**WORK TO COMPLETE:** Check every line of the data and copy the ones where "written" appears.

__________________________________________________

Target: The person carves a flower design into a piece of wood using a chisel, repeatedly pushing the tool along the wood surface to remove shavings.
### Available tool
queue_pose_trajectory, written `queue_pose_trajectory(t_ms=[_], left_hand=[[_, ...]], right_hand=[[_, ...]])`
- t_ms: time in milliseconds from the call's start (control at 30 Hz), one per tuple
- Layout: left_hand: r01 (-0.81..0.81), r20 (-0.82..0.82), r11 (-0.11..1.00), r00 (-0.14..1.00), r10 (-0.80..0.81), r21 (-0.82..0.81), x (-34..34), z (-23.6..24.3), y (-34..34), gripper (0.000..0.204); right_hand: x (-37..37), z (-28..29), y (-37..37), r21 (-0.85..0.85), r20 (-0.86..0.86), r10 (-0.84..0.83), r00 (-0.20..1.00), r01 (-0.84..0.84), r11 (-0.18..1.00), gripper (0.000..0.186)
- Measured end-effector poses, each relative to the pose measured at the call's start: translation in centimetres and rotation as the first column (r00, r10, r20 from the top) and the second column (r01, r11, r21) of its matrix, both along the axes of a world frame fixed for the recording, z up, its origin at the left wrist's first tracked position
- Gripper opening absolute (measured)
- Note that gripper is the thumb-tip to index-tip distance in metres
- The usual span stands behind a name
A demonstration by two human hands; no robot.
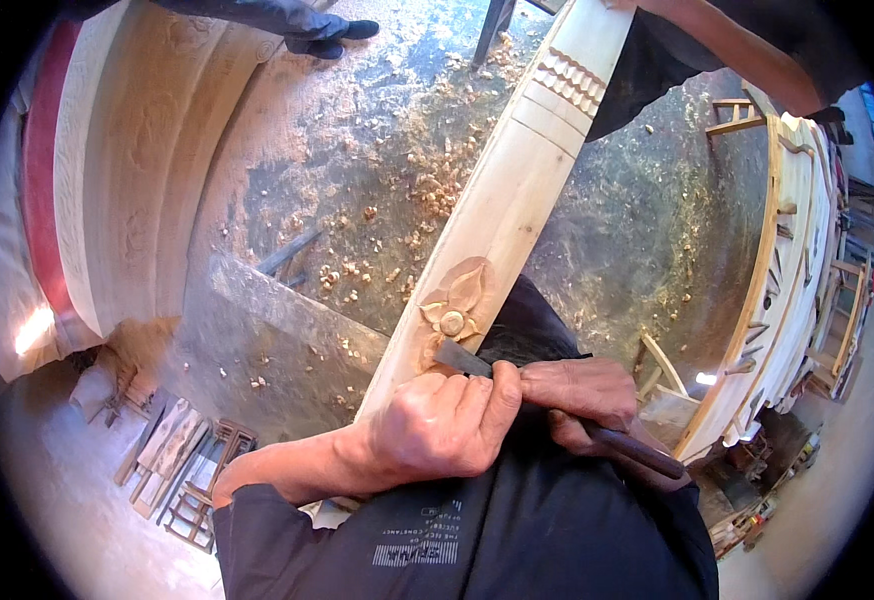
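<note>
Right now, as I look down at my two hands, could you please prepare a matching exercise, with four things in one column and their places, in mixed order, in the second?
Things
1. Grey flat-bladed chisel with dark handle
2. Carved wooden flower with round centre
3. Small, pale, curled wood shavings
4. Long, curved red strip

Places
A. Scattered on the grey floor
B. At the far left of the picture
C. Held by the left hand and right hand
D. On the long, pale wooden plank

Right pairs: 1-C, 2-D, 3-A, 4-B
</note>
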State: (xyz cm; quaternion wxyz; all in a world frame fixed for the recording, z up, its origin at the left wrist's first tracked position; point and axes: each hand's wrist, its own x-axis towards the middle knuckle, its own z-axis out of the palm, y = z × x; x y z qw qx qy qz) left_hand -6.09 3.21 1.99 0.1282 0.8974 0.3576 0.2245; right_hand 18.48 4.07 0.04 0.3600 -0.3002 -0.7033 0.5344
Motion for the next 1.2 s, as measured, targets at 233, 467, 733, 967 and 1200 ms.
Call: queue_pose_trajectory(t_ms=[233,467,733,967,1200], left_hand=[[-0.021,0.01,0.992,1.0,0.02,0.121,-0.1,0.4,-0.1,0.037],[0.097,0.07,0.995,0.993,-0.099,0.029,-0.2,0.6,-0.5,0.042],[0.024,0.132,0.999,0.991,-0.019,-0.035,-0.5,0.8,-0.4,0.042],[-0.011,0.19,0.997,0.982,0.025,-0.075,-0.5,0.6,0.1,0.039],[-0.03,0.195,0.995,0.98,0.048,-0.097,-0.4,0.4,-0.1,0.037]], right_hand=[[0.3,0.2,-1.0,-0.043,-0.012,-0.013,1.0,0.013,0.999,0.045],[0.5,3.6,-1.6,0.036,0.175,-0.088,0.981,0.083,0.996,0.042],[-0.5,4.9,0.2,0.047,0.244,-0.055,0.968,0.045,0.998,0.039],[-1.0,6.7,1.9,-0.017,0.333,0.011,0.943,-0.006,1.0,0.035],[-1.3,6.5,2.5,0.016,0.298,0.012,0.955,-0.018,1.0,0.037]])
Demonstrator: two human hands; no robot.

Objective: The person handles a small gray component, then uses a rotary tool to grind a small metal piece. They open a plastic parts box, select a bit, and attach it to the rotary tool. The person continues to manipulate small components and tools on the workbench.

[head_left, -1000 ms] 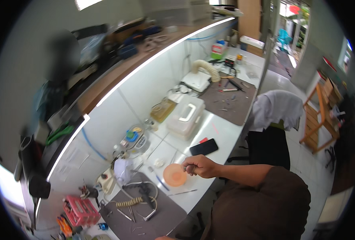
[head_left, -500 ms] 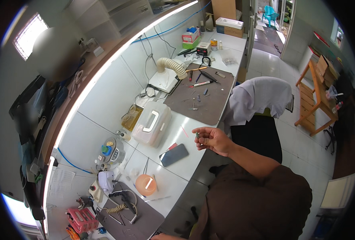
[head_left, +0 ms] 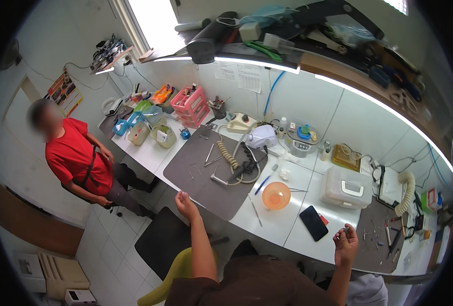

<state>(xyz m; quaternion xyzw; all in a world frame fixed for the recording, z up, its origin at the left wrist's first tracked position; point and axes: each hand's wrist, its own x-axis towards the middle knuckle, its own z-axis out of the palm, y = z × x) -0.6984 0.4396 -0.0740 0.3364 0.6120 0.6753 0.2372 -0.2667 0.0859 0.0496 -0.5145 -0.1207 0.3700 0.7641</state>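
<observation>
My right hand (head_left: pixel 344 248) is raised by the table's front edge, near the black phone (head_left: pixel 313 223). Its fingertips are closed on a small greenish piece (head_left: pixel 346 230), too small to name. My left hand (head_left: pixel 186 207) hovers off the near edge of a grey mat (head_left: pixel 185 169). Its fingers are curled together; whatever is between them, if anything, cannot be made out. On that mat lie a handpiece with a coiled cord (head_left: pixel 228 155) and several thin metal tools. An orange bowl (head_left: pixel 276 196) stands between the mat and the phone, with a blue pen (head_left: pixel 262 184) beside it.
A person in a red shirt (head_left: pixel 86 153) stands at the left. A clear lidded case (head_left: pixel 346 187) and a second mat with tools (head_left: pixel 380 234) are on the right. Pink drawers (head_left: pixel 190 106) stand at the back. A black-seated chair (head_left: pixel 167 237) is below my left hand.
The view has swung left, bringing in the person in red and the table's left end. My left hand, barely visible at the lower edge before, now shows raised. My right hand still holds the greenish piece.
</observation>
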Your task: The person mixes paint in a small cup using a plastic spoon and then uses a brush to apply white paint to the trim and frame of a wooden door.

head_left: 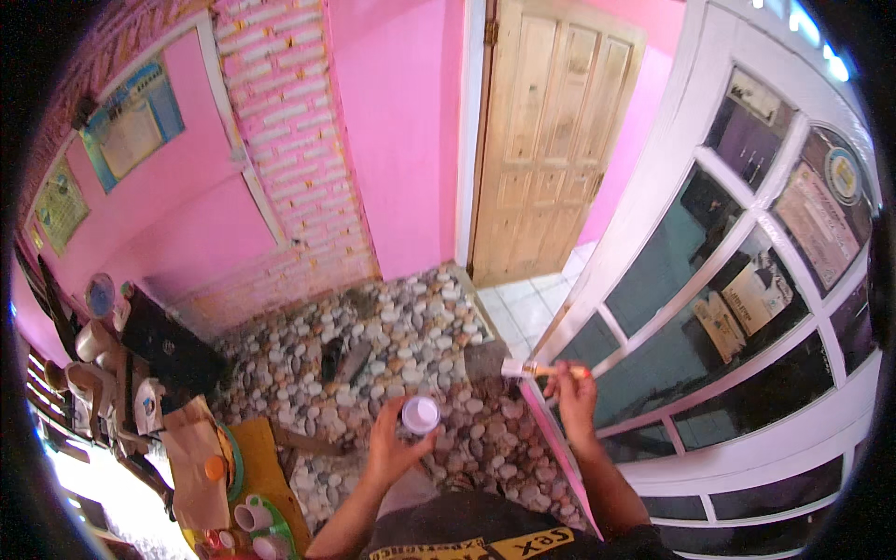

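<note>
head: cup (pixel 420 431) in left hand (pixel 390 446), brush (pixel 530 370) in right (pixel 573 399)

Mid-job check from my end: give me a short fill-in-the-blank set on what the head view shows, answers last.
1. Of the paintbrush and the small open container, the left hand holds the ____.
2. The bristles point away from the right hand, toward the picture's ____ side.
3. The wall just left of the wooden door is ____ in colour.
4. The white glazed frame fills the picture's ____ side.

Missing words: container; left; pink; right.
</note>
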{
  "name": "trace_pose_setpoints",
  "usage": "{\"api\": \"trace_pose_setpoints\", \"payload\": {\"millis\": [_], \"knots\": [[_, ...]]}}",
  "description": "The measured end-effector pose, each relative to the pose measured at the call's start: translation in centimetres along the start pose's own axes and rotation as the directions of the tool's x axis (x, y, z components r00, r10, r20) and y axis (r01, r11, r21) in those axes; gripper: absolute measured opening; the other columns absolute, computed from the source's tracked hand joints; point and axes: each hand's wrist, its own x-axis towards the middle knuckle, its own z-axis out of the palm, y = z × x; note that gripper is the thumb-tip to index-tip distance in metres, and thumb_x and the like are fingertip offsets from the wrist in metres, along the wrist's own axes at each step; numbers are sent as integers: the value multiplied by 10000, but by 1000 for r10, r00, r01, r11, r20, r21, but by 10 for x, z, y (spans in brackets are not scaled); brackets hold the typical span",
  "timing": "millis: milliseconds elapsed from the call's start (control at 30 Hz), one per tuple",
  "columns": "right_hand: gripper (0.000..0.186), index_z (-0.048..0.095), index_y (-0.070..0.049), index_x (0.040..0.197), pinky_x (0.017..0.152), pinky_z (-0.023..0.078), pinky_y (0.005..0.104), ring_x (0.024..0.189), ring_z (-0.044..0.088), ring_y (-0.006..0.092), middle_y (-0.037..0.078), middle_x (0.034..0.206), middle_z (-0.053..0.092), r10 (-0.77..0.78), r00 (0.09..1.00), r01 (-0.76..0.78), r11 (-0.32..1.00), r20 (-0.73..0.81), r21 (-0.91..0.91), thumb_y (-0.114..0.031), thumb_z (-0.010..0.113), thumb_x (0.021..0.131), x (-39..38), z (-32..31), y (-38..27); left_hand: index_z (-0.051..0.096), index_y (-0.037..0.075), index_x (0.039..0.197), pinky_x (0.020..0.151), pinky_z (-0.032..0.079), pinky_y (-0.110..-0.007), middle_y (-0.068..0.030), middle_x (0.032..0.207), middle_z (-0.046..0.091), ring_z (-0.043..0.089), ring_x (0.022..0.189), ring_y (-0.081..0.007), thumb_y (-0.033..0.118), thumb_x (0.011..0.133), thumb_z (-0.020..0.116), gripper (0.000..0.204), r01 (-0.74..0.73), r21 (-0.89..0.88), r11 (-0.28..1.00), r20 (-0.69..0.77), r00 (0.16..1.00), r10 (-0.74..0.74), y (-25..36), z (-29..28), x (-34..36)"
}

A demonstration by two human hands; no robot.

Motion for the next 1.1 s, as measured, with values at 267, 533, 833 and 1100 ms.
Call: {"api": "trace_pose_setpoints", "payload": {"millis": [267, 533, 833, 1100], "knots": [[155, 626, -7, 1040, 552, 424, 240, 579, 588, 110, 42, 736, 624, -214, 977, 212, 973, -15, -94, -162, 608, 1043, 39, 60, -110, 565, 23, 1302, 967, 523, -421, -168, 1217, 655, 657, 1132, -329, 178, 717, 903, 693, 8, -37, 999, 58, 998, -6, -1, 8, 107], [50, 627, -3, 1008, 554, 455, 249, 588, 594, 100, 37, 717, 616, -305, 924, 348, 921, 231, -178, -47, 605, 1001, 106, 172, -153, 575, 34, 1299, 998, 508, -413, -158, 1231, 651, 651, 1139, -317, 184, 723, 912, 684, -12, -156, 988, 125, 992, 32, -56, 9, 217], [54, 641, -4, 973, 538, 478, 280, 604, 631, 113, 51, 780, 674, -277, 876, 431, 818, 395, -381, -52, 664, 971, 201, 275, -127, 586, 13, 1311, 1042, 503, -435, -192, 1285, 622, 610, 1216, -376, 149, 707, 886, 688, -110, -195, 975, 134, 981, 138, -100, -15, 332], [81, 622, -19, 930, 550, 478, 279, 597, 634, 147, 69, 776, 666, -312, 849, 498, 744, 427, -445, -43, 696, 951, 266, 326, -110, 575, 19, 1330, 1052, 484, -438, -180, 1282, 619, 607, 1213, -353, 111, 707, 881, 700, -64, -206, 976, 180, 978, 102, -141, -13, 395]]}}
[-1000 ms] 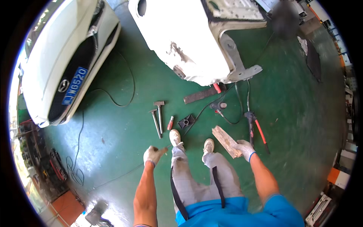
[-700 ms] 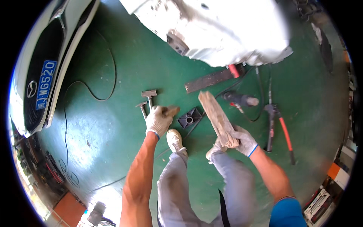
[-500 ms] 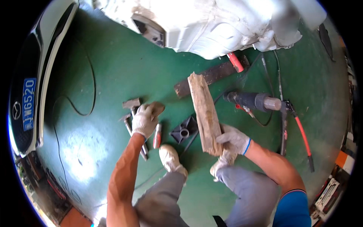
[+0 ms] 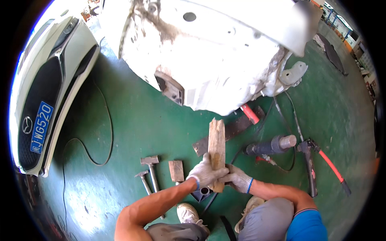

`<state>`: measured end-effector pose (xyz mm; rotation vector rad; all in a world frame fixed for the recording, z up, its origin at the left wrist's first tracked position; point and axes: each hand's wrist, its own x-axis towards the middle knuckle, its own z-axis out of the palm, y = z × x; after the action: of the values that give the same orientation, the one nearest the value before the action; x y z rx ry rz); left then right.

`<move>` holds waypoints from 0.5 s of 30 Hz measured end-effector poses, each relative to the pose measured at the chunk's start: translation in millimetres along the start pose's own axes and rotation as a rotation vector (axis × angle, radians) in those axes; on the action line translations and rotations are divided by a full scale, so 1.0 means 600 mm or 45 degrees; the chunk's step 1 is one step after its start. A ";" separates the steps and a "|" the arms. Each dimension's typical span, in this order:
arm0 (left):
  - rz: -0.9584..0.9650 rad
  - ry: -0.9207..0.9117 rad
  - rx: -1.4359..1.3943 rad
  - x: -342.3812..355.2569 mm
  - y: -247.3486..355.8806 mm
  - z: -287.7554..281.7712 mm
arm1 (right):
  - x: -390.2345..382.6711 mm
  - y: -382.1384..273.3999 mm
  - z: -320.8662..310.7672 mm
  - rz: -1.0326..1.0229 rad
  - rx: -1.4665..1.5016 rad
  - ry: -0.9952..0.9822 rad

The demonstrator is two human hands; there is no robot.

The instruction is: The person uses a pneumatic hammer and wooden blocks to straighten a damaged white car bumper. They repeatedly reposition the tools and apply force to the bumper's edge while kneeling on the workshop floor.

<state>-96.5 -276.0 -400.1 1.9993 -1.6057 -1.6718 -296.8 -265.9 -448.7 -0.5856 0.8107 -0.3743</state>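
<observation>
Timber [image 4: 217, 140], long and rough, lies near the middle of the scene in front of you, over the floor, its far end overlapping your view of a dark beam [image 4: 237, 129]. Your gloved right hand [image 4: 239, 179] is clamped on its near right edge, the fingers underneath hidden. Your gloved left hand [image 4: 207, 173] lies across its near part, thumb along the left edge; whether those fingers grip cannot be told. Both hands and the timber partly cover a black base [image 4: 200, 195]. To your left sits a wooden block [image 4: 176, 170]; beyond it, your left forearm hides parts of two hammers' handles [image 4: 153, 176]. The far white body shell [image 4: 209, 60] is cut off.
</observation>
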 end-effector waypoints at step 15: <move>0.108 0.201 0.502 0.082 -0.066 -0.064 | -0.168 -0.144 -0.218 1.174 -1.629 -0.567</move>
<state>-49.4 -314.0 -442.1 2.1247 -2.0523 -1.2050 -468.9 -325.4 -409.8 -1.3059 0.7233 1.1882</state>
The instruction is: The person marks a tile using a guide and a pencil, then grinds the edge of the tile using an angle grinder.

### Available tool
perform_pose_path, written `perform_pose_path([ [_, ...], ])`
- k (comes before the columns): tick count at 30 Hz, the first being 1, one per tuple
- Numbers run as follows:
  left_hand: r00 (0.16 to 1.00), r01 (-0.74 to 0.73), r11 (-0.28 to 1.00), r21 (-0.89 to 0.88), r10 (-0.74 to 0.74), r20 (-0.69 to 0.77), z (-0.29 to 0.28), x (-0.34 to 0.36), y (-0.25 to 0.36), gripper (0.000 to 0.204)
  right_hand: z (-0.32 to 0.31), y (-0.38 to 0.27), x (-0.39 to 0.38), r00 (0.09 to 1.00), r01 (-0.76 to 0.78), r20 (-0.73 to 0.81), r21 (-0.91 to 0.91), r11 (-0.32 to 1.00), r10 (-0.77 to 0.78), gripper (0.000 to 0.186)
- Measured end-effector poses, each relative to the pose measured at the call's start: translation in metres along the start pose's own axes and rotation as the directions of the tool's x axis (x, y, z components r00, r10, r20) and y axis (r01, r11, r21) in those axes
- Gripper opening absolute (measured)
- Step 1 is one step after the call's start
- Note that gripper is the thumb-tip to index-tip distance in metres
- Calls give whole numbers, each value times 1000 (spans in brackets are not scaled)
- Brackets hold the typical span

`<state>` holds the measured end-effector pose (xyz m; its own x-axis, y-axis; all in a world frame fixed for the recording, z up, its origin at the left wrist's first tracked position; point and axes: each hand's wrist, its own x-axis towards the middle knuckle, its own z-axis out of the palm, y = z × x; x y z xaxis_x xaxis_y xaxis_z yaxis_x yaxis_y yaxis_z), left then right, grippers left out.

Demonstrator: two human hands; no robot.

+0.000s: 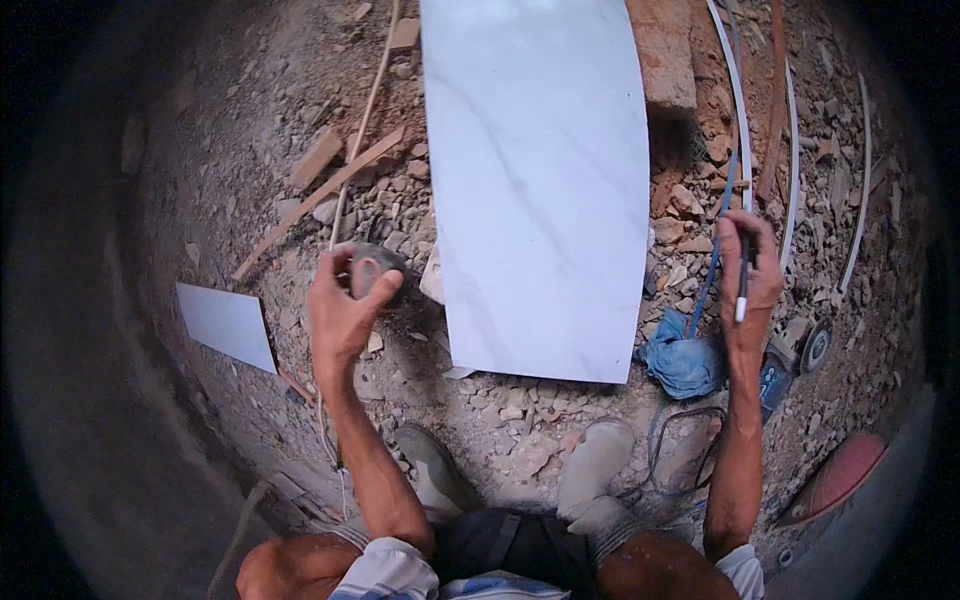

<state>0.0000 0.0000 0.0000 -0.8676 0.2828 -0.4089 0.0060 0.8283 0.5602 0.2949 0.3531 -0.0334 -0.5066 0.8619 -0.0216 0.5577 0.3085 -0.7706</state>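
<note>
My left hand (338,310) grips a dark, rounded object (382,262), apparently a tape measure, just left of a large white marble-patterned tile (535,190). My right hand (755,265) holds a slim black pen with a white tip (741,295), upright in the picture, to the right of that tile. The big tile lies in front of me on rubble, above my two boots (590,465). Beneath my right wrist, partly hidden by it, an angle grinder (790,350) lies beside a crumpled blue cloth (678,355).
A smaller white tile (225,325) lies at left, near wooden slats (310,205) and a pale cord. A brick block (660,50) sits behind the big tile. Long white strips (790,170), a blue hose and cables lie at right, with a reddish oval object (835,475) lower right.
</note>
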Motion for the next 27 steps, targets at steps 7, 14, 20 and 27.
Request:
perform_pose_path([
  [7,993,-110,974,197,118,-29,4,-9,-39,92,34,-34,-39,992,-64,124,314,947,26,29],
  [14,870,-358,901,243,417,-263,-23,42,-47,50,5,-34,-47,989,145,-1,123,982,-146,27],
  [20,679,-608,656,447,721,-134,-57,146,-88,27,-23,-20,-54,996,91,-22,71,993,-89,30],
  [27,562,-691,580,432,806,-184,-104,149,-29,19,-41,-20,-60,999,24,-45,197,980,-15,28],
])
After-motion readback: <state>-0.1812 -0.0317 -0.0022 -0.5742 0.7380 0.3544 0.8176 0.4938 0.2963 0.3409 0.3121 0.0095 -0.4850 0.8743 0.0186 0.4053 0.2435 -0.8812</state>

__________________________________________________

**TASK RESPONSE:**
queue_pose_trajectory, written `queue_pose_trajectory(t_ms=[_], left_hand=[[_, ...]], right_hand=[[_, ...]])`
perform_pose_path, written `perform_pose_path([ [_, ...], ])`

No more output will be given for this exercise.